Inclusão racial é discutida em plenária de encerramento da Fenalaw

O Brasil conta, atualmente, com cerca de 1 milhão de jovens negros nas universidades que precisam ser absorvidos pelo mercado de trabalho, inclusive pelos escritórios de advocacia espalhados pelo país. Foi o que defendeu José Vicente, advogado, reitor da Faculdade Zumbi dos Palmares e comentarista do Jornal da TV Cultura, durante a plenária de encerramento da Fenalaw realizada nesta sexta-feira (26/10).

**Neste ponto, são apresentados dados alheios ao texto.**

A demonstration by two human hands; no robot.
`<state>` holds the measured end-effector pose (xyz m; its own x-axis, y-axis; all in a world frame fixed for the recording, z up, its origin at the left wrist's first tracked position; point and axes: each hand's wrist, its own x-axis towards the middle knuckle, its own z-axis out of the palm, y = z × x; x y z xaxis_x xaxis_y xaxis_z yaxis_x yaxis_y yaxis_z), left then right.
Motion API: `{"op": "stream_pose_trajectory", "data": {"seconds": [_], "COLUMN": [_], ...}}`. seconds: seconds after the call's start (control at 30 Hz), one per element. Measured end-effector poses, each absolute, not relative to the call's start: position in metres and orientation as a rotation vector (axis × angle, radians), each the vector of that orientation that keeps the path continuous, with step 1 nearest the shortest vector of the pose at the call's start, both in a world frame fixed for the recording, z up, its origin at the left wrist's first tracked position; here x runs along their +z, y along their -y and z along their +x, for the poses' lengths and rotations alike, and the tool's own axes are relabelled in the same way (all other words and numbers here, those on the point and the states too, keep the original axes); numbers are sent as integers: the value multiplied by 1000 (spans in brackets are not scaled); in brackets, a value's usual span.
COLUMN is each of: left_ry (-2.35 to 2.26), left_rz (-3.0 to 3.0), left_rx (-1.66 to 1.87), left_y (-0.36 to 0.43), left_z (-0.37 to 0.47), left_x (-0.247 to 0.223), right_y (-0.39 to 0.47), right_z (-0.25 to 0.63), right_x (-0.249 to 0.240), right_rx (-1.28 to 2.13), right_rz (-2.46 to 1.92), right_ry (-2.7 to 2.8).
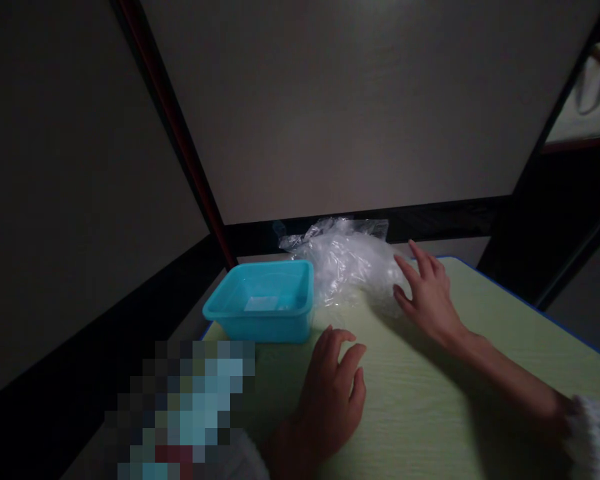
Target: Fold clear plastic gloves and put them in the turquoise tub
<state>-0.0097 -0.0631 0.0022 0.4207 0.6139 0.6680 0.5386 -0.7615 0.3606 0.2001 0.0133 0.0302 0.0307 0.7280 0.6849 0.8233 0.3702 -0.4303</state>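
A crumpled clear plastic bag (345, 263) lies toward the far edge of the table, with whitish, see-through contents I cannot make out. My right hand (425, 290) is at the bag's right end, fingers spread; whether the fingertips touch the plastic I cannot tell. Left of the bag stands a turquoise plastic basin (263, 327), with a small pale patch showing on its floor. My left hand (333, 393) hovers over the table in front of the basin, its fingers apart and curved, holding nothing.
The pale green table (430, 393) has a blue edge trim. Behind it rises a grey panel (350, 120) with a dark lower strip. A pixelated patch (195, 407) hides what lies at the lower left. A whitish object (587, 107) rests on a shelf at the upper right.
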Motion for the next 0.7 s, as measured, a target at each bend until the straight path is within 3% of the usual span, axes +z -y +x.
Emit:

Na ocasião, o profissional fez uma análise sobre as políticas públicas lançadas em prol da inclusão racial, como as cotas para alunos negros em universidades públicas (estabelecidas agora de acordo com a representatividade da raça negra no local onde se encontra a instituição de ensino), assim como as cotas de trabalho para negros estabelecidas no serviço público federal, Ministério Público, Poder Judiciário e Forças Armadas. “Do lado do governo, nós andamos e fechamos o ciclo, mas quando olhamos para a sociedade e o ambiente corporativo, inclusive o jurídico, nós vemos a descompensação e a dificuldade que é levar esse tema para dentro desses espaços. Afinal, chegamos ao absurdo de ver escritórios com 500 advogados onde nem o copeiro é negro, que dirá o sócio”, afirmou.

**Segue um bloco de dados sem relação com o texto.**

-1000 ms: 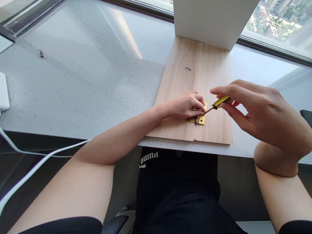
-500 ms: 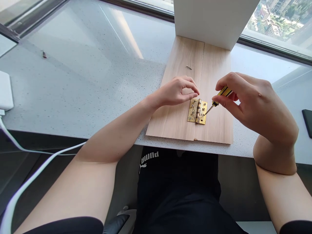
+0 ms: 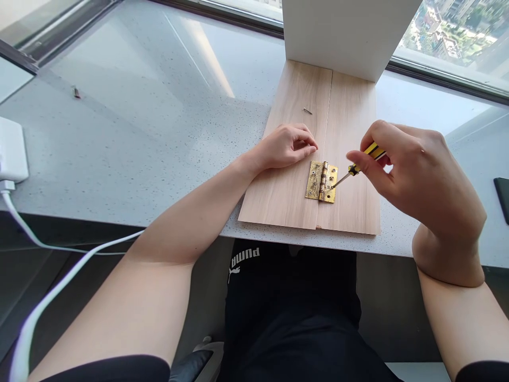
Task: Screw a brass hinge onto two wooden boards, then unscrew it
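Note:
In the head view my right hand (image 3: 417,164) grips a screwdriver (image 3: 374,152) with a yellow and black handle. Its thin metal shaft slants down to the left, and the tip meets the right leaf of a brass hinge (image 3: 314,183), at one of the screw positions. The hinge lies unfolded over the seam between two light wood boards (image 3: 278,199). My left hand (image 3: 284,146) rests on the left board just above the hinge, not touching it. Its fingers are loosely curled in towards the thumb, and nothing shows between them.
A loose screw (image 3: 307,111) lies on the left board, farther back. Behind the boards stands a white panel (image 3: 330,37). On the speckled counter (image 3: 159,122) are a white charger (image 3: 11,151) with its cable, a small reddish object (image 3: 76,93) and a dark flat object (image 3: 501,199).
My left hand has drawn back slightly to the left, away from the hinge, its fingers curling more. The screwdriver's handle has shifted slightly right in my right hand, while its tip stays at the hinge.

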`<act>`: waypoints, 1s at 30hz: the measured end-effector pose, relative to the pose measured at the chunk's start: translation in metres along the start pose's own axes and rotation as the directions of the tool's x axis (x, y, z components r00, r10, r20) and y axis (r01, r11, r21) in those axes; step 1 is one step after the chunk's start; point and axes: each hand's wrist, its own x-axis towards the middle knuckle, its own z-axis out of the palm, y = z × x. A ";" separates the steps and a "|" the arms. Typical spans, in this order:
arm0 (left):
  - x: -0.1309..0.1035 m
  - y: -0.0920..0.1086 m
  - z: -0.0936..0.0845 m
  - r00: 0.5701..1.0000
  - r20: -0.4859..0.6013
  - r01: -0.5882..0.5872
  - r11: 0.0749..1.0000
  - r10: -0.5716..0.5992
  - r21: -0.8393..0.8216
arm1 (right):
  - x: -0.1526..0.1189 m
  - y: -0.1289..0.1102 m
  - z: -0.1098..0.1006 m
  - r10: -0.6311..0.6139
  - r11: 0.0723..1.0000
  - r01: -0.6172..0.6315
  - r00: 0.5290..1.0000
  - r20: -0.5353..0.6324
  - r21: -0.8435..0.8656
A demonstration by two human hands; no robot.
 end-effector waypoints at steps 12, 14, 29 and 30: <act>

Uma das alternativas encontradas para mudar esta realidade é a Iniciativa Empresarial da Igualdade Racial, projeto que se estrutura em cima de ações simples, “como reunir pessoas que tenham interesse nesse tipo assunto, principalmente os grandes dirigentes, para que se constitua um exército do bem, capaz de levar o valor da igualdade para dentro das empresas e fazer as intervenções necessárias para que os números sejam melhorados. Temos, atualmente, 70 empresas aderentes ao projeto que estão se debruçando com muito rigor sobre o tema.”

Ao longo de sua apresentação, Vicente também fez uma crítica ao muro do viés inconsciente que estimula, em grande parte, a inclusão racial. “Trata-se de um nome bonitinho para o racismo. Se não o derrubarmos, estaremos cometendo mais um crime à humanidade, o primeiro foi a escravidão”, concluiu.